FDA Approves Praluent (alirocumab) to Prevent Heart Attack, Stroke and Unstable Angina Requiring Hospitalization

Regeneron Pharmaceuticals and Sanofi announced that the U.S. Food and Drug Administration (FDA) has approved Praluent (alirocumab) to reduce the risk of heart attack, stroke and unstable angina requiring hospitalization in adults with established cardiovascular (CV) disease.

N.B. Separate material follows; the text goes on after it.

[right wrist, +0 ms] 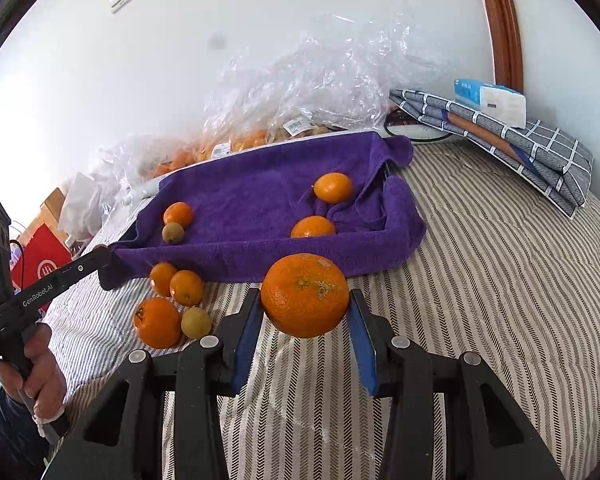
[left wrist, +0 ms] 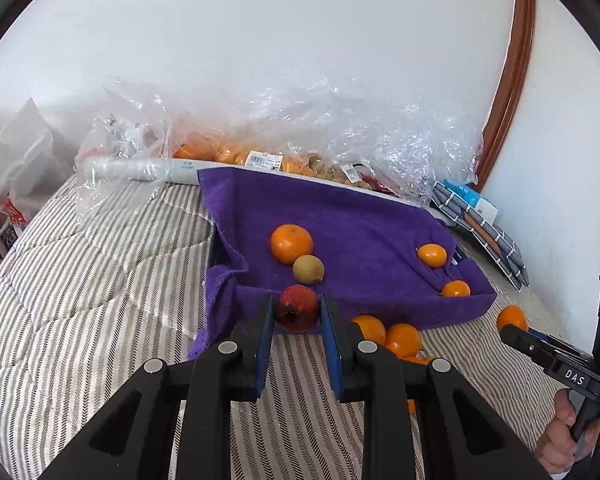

“Heart disease accounts for one quarter of all American deaths each year and many others are at risk for heart attack and stroke due to uncontrolled LDL-C levels,” said George D. Yancopoulos, M.D., Ph.D., President and Chief Scientific Officer, Regeneron. “The Phase 3 ODYSSEY OUTCOMES trial showed that people who received Praluent significantly reduced their risk for serious cardiovascular events. There was also a clinically-meaningful reduction in death from any cause with Praluent treatment. With this approval, and the recent introduction of a lower U.S. Praluent list price, we hope that more patients in need will be able to access Praluent.”

High levels of “bad” cholesterol, also known as low-density lipoprotein cholesterol (LDL-C), increase patients’ risk for serious CV events such as heart attack or stroke. Adults who experience a heart attack or stroke have an approximately one in three chance to have another CV event.

“Today’s FDA approval marks a significant achievement in the treatment of adults with established cardiovascular disease, who are among those at greatest risk of death or disability caused by serious cardiovascular events,” said John Reed, M.D., Ph.D., Global Head of Research & Development, Sanofi. “Praluent has already helped many adults lower their LDL-C levels, and this new indication provides an opportunity to help appropriate patients by reducing the risk of serious, life-threatening cardiovascular events, including heart attacks and stroke.”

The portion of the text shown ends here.